→ WORK ORDER
Below are entries; output exactly the lines from the one with "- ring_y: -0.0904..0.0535" to the one with "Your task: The", both included, and nothing else.

*-*-*

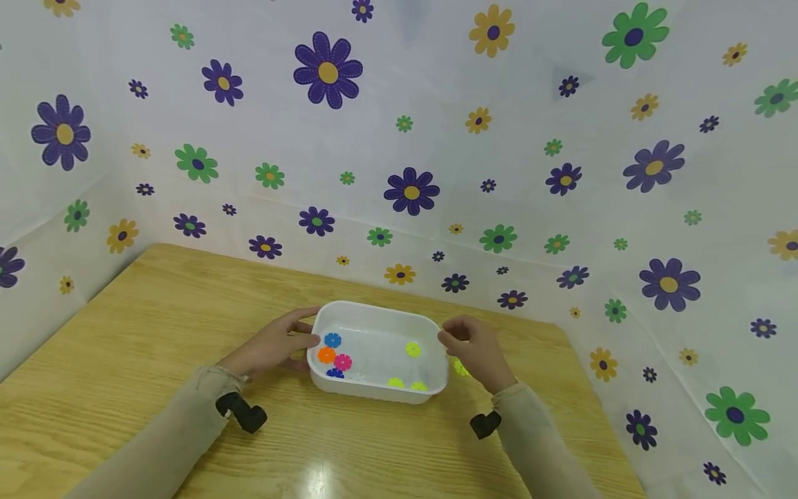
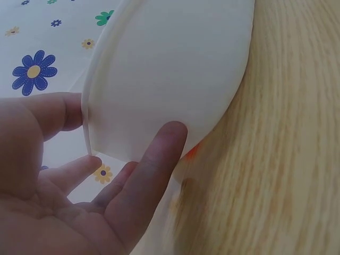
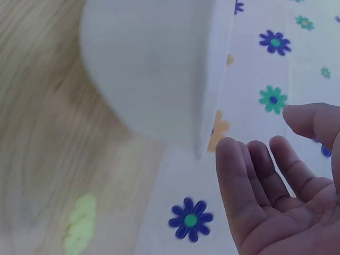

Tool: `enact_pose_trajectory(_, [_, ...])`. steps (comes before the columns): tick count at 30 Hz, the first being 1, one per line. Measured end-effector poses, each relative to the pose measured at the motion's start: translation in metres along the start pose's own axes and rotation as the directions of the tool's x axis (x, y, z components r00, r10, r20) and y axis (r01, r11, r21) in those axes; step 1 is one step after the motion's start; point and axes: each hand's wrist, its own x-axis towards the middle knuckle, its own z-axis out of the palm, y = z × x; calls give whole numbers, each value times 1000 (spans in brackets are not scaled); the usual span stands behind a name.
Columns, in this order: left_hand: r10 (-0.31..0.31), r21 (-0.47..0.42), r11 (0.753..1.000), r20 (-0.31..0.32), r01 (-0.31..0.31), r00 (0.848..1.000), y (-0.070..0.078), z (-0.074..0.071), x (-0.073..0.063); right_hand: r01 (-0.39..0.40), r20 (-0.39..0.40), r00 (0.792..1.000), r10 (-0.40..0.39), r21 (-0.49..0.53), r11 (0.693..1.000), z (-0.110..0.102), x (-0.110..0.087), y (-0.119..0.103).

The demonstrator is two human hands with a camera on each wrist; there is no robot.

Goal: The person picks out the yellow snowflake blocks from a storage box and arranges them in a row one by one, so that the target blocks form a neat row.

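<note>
A white plastic tub (image 1: 380,395) stands on the wooden table with several small notched plastic discs in it. At its left end lie a blue disc (image 1: 333,340), an orange disc (image 1: 327,355), a pink disc (image 1: 343,362) and a dark blue one. Yellow discs (image 1: 413,349) lie toward the right. My left hand (image 1: 283,341) holds the tub's left end, with the thumb at the rim. Beside the right end hovers my right hand (image 1: 475,350), its fingers loosely bent and apart from the tub in the right wrist view (image 3: 281,196).
A yellow-green disc (image 1: 461,368) lies on the table (image 1: 374,450) just right of the tub, partly behind the right hand. White cloth (image 1: 374,138) printed with flowers hangs behind the table and along both sides.
</note>
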Motion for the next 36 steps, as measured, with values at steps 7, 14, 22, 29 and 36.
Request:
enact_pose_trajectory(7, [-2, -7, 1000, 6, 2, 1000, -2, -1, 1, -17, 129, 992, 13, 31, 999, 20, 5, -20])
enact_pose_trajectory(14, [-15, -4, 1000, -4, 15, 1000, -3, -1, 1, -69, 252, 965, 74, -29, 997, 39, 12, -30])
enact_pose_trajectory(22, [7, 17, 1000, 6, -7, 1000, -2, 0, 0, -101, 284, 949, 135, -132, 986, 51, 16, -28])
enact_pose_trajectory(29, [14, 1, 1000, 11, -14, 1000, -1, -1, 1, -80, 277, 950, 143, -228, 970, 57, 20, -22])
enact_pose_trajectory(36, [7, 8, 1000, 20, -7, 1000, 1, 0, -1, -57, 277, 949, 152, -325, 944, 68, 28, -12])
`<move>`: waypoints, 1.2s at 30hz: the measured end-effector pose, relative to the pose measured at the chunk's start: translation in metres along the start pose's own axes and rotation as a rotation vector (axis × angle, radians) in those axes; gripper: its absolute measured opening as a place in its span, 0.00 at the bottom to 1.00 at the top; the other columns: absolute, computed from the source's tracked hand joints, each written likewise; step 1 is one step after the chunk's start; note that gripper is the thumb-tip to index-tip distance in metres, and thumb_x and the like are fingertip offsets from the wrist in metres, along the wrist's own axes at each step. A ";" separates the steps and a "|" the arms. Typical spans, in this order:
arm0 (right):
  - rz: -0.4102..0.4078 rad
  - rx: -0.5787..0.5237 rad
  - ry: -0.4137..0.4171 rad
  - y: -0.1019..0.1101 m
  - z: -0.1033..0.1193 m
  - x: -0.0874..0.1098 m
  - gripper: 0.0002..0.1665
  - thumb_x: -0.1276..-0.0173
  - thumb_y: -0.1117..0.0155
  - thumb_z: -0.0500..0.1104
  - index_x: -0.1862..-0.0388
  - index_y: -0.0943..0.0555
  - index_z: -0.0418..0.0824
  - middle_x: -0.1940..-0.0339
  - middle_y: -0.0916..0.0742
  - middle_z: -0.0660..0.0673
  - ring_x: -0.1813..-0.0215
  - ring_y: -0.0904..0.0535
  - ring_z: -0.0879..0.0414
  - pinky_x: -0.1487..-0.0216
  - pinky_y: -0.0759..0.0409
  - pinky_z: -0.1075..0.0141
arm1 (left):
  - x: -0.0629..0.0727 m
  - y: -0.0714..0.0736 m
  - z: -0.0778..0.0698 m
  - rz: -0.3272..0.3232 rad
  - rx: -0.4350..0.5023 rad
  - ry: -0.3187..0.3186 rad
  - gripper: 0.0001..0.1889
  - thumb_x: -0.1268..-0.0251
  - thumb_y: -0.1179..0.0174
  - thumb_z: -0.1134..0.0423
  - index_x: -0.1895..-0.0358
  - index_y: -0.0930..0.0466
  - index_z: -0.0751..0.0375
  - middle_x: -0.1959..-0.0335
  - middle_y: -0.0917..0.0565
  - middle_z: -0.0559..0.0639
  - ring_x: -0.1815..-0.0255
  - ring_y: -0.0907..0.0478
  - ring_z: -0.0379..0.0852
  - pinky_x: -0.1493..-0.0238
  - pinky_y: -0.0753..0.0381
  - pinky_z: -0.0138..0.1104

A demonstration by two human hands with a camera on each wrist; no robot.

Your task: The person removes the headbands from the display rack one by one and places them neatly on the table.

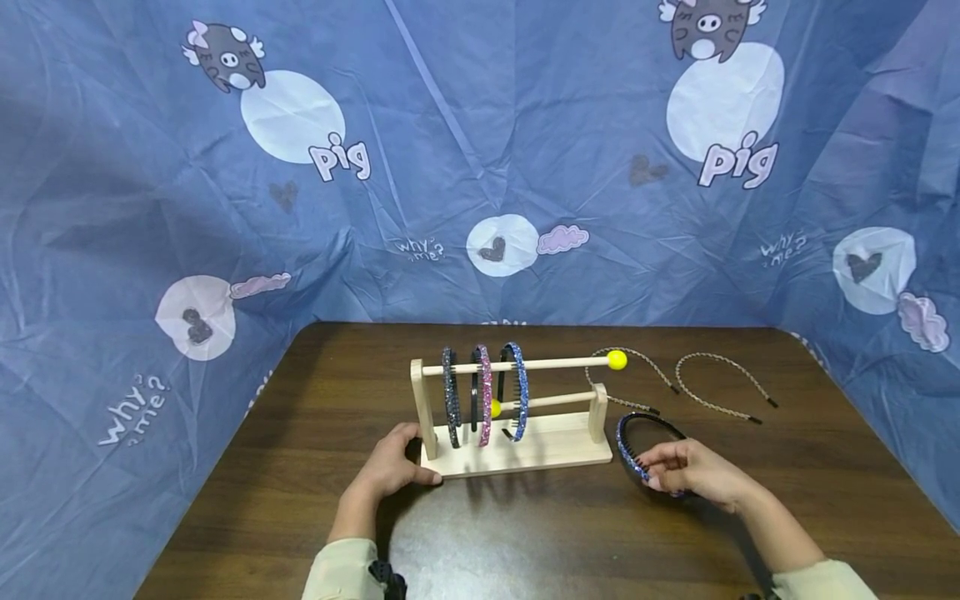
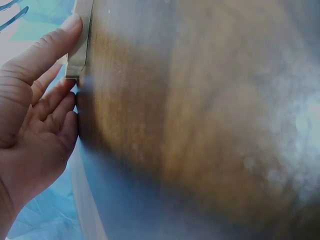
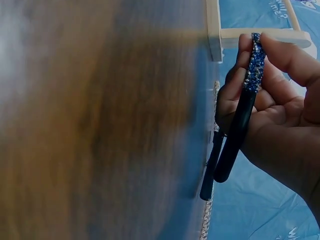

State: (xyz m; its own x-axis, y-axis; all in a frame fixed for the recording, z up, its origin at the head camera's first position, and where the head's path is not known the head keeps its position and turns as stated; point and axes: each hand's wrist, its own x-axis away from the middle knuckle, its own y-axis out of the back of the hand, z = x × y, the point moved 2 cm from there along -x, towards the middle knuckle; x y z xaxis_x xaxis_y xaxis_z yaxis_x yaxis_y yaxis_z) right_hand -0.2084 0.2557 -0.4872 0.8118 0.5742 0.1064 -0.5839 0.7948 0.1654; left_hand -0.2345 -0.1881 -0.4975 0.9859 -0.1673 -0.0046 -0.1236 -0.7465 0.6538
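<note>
A wooden headband stand point(image 1: 525, 457) with two rods rises from the table. My left hand point(image 1: 394, 461) grips the left end of its base, the thumb point(image 2: 72, 27) along the front edge. On the upper rod point(image 1: 566, 363) hang a black glittery headband point(image 1: 452, 396), a pink one point(image 1: 485, 400) and a blue one point(image 1: 519, 396), left to right. Right of the stand, my right hand point(image 1: 696, 473) pinches another blue glittery headband point(image 1: 628, 450) between thumb and fingers. Its black ends point(image 3: 235, 140) hang past the palm in the right wrist view.
Two thin braided headbands point(image 1: 712, 406) lie on the brown table point(image 1: 315, 400) at the back right, one partly behind the stand. Yellow balls cap the rods, the upper one point(image 1: 617, 360) jutting right. A blue printed cloth point(image 1: 420, 108) hangs behind the table.
</note>
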 end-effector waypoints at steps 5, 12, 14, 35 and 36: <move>-0.009 0.037 -0.054 0.002 0.001 -0.003 0.22 0.41 0.39 0.31 0.51 0.29 0.17 0.66 0.17 0.39 0.68 0.23 0.60 0.72 0.25 0.71 | 0.000 0.000 -0.001 -0.003 0.006 0.002 0.27 0.75 0.20 0.65 0.63 0.22 0.59 0.51 0.23 0.56 0.45 0.30 0.57 0.41 0.36 0.49; -0.001 0.032 -0.079 0.007 -0.004 -0.009 0.22 0.45 0.38 0.29 0.53 0.28 0.16 0.64 0.16 0.36 0.63 0.20 0.59 0.65 0.21 0.70 | 0.001 0.000 -0.001 -0.004 0.005 0.002 0.27 0.76 0.20 0.65 0.63 0.22 0.59 0.51 0.23 0.56 0.46 0.29 0.57 0.41 0.36 0.49; -0.003 0.042 -0.090 0.008 -0.006 -0.010 0.23 0.46 0.37 0.28 0.53 0.28 0.16 0.65 0.16 0.35 0.63 0.20 0.58 0.65 0.21 0.69 | 0.001 0.000 -0.001 -0.003 0.004 0.004 0.27 0.75 0.20 0.65 0.63 0.22 0.59 0.51 0.23 0.56 0.46 0.29 0.57 0.41 0.36 0.49; -0.076 0.149 -0.114 0.009 0.005 -0.012 0.23 0.38 0.37 0.39 0.49 0.24 0.24 0.65 0.15 0.38 0.65 0.21 0.56 0.67 0.22 0.64 | 0.001 0.002 -0.001 -0.005 0.017 -0.014 0.27 0.75 0.20 0.64 0.63 0.22 0.59 0.51 0.23 0.55 0.46 0.29 0.57 0.42 0.36 0.49; -0.087 0.151 -0.106 0.008 0.006 -0.012 0.23 0.38 0.37 0.39 0.49 0.25 0.24 0.64 0.16 0.38 0.65 0.21 0.55 0.67 0.22 0.64 | 0.001 0.002 -0.001 -0.003 0.019 -0.016 0.27 0.75 0.20 0.64 0.62 0.22 0.59 0.51 0.23 0.55 0.46 0.29 0.57 0.42 0.36 0.49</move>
State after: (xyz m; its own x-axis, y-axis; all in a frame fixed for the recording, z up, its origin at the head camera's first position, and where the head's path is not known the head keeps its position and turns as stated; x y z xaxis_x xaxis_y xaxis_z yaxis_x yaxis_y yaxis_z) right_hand -0.2230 0.2537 -0.4811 0.8601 0.4747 0.1868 -0.5101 0.7973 0.3227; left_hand -0.2336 -0.1888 -0.4955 0.9843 -0.1754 -0.0186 -0.1232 -0.7589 0.6394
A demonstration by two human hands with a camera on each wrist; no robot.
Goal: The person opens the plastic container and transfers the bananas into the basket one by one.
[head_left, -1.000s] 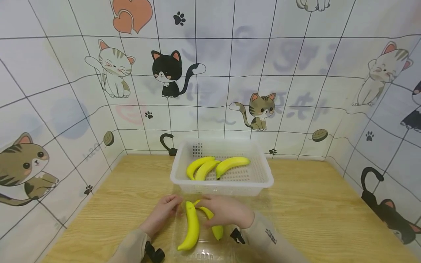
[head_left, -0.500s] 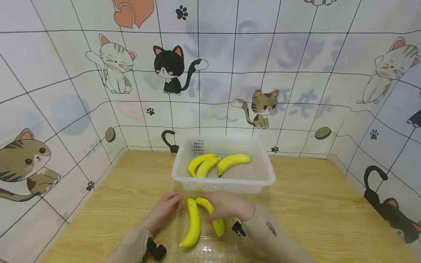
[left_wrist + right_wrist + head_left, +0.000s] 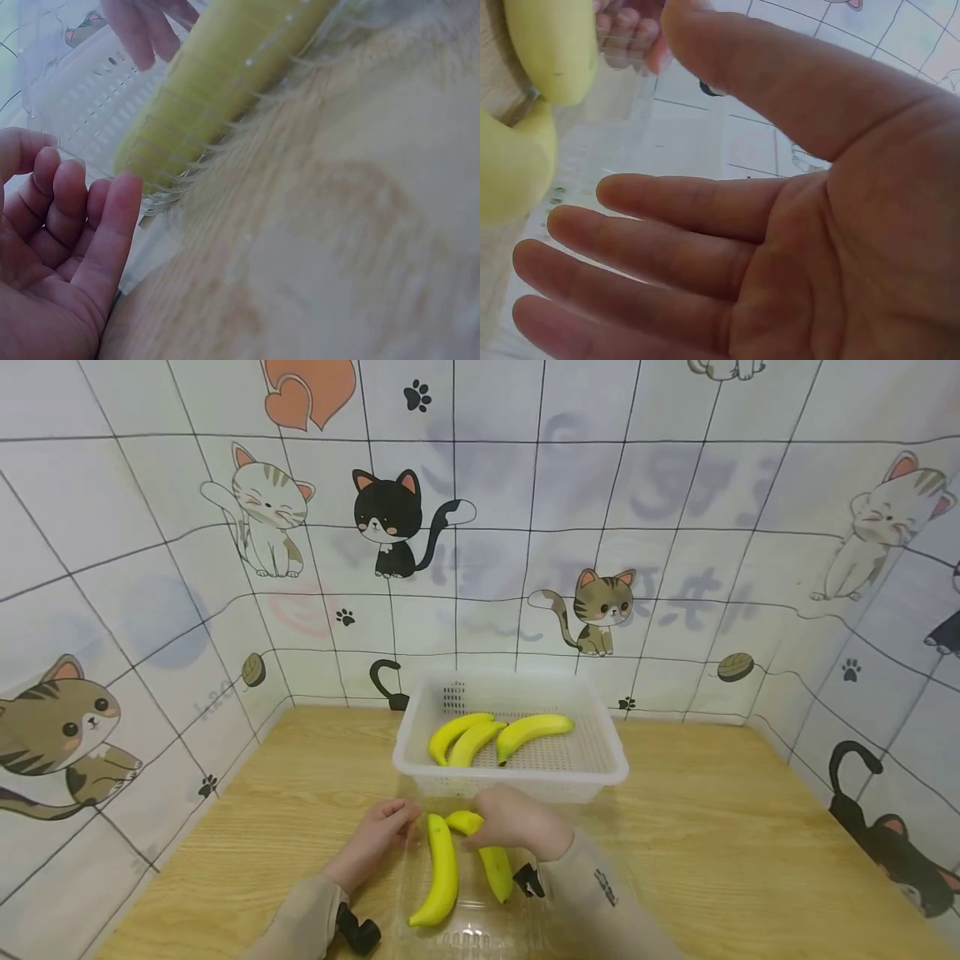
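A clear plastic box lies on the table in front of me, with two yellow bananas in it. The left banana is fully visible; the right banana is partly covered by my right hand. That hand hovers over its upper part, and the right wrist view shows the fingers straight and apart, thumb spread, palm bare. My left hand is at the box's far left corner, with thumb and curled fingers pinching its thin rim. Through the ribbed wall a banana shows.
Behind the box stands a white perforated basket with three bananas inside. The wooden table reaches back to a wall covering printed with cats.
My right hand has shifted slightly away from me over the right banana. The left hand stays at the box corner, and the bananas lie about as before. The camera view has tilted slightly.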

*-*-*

→ RESPONSE TO THE EXERCISE
  - ring_y: -0.0904..0.0535
  - ring_z: -0.0879..0.0414
  - pinky_x: -0.1487..-0.0216
  - pinky_y: -0.0759..0.0409
  - pinky_z: -0.1075..0.0141
arm1 (left):
  - x: -0.0629..0.0727 m
  - y: -0.0714..0.0736 m
  - z: -0.0778..0.0698 m
  - rz: -0.3272..0.3232 rad
  - rx: -0.4350..0.5023 rad
  - ry: -0.3187..0.3186 rad
  - gripper: 0.0001..0.1889
  - thumb_x: -0.1268..-0.0251
  - thumb_y: -0.1179..0.0174
  - thumb_z: -0.1134..0.0423
  - index_x: -0.1895..-0.0358
  - index_y: -0.0930..0.0466
  - index_z: -0.0751..0.0375
  - middle_x: -0.1959..-0.0335
  - middle_y: -0.0917..0.0565
  - middle_z: -0.0559..0.0639
  - ring_x: -0.1815..-0.0255
  - ring_y: -0.0907..0.0478
  - ring_z: -0.0379..0.0852
  - pinky_x: -0.1493..-0.0238
  - pinky_y: -0.0753..0.0381
  - pinky_z: -0.0138..0.1104

A demonstration by two human hands with a camera on each wrist; no robot.

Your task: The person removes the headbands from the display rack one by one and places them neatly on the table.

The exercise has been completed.